Deep brain stimulation (DBS) is a surgical procedure in which thin electrodes are implanted into parts of the brain to alter brain circuitry. It is used in the treatment of several neurologic conditions including Parkinson’s disease (PD), in which the electricity disrupts abnormal brain signals that allows the brain to restore more normal movement.
Currently, after the DBS system is implanted, different parameters of the delivered electrical signal are programmed for each person and can be adjusted and customized to maximize the benefit of the DBS. The customization is achieved by trial and error – a setting is selected, and the person determines whether that setting works well or not, and adjustments are made until the desired outcome is achieved.
However, now a new type of electrode is commercially available that not only delivers electricity to the brain but can sense the brain’s electric signals as well.

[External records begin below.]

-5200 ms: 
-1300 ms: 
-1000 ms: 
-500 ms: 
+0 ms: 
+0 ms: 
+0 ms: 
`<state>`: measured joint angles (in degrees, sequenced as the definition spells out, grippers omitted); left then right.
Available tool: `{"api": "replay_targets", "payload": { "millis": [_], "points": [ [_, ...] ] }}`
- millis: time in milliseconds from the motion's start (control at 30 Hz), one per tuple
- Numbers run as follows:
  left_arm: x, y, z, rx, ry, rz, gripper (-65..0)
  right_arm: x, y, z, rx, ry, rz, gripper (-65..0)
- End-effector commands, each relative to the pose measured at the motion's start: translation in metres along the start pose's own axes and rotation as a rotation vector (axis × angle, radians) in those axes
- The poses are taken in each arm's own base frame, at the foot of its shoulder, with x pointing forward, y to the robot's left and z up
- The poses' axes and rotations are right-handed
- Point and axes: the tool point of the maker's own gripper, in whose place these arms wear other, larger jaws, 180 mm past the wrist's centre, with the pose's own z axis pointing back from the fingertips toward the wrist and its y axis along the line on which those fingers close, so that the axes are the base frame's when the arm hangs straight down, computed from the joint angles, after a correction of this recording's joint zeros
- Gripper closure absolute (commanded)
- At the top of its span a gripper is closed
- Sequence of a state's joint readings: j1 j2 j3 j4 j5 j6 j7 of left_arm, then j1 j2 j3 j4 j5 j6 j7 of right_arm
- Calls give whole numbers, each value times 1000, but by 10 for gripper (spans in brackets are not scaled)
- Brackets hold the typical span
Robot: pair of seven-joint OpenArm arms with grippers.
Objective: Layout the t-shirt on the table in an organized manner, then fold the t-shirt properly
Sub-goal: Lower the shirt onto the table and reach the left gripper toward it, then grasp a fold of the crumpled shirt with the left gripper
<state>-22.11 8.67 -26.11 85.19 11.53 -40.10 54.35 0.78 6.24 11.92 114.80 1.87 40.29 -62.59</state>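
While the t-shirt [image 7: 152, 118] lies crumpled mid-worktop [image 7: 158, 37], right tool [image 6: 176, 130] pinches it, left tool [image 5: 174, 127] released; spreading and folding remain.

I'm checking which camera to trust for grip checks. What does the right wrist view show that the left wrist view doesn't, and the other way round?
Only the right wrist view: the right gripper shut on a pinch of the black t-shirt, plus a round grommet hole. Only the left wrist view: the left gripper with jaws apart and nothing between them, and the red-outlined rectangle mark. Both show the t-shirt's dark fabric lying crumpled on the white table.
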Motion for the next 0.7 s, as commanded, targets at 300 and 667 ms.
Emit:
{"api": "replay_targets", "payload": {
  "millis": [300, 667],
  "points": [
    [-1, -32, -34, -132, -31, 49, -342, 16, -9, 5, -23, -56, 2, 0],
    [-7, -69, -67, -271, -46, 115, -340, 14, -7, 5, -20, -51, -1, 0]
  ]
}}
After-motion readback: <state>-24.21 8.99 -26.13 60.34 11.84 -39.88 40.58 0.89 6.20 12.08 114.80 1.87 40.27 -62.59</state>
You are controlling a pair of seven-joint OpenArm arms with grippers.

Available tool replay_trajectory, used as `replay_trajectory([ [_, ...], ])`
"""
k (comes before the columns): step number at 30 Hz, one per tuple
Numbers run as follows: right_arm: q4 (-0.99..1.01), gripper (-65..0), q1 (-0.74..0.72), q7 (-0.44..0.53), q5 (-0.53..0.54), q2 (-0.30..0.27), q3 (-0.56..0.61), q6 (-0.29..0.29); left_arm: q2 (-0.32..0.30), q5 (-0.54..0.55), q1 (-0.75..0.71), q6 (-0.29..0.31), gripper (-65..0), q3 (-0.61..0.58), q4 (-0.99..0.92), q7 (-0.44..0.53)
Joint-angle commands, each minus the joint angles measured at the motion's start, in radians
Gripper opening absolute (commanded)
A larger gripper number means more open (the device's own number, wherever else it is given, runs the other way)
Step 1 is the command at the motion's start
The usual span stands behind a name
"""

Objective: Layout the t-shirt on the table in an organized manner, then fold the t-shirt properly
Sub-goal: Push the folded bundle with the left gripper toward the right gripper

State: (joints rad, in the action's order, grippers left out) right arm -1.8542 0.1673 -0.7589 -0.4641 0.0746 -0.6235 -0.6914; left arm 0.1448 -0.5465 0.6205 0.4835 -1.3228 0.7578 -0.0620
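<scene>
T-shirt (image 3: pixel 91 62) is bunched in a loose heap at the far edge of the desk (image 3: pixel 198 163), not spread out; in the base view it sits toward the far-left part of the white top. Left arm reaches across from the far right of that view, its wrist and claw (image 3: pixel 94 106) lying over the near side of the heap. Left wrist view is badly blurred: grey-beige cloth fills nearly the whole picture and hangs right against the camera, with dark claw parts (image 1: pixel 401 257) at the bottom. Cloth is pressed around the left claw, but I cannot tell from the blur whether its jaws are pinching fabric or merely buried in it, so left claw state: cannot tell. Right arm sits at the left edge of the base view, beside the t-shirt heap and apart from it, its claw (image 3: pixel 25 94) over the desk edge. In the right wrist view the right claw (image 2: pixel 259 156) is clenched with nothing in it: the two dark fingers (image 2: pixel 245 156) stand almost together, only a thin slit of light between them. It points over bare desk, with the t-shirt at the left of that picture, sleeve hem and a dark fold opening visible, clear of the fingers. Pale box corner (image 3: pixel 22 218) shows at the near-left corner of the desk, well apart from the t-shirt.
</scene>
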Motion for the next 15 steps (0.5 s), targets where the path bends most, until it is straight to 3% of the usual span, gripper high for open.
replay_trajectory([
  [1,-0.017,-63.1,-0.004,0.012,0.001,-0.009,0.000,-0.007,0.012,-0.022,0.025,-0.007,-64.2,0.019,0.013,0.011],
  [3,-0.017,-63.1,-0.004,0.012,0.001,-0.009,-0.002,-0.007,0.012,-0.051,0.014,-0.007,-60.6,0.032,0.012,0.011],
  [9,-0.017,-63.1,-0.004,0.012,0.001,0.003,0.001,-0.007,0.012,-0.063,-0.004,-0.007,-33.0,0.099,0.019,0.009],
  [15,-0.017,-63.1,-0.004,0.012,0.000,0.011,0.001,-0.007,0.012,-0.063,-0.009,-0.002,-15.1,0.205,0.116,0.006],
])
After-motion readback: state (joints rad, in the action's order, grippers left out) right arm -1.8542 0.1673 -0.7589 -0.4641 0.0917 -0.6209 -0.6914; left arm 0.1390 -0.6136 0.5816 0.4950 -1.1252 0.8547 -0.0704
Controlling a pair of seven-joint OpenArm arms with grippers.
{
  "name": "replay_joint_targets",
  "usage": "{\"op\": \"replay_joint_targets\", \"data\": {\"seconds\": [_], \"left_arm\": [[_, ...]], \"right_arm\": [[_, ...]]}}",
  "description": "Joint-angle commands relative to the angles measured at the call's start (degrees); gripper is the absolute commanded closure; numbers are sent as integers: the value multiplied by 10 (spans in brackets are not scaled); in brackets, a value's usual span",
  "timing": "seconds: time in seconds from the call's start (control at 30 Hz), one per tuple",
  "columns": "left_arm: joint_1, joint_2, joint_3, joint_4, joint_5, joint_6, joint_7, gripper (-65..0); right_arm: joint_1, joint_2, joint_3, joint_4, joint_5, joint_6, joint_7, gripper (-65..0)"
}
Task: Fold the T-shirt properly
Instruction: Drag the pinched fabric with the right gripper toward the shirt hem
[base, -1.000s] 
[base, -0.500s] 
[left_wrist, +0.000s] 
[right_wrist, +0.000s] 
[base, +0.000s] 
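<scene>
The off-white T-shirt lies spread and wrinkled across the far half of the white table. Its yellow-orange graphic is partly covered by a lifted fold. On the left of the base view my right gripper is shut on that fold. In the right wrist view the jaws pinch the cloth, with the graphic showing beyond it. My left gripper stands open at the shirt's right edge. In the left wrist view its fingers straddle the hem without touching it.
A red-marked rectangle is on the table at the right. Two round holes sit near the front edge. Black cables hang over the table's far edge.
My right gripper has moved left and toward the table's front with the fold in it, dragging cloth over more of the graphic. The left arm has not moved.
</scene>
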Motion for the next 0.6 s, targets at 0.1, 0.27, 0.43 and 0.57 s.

In theory, this capability would allow the system to respond to the sensed signal and optimize the electricity delivery. This system, of using brain sensing to guide delivery, is known as adaptive DBS (aDBS). Although these sensing electrodes have been implanted in people, they have so far been used clinically as standard electrodes. Research into how best to use the sensing mechanisms of the electrodes has been underway and a paper was recently published in Nature Medicine that explains just that.
In a small group of four patients, adaptive deep brain stimulation (aDBS) was able to improve the residual motor symptoms of PD that were not controlled with a standard, non-adaptive DBS system. Adaptive DBS decreased the time spent with each person’s self-reported most bothersome symptom and improved overall quality of life. Although other studies have been published that investigated the use of aDBS, most were unblinded and took place in a highly controlled lab or clinic setting, whereas this study was blinded and examined aDBS’s effects in the home environment.
Although the results will need to be replicated in more people, they demonstrate that aDBS is extremely promising, not only as it will give more options to people who are not fully satisfied with their symptom control after standard DBS, but likely will provide better symptom control from DBS from the get-go.
APDA is excited to see this new era in DBS unfold, with more personalized treatment provided to people with PD, leading to more precise symptom management. Congratulations specifically to Dr. Jill Ostrem, one of the authors of this paper, and member of APDA’s Scientific Advisory Board.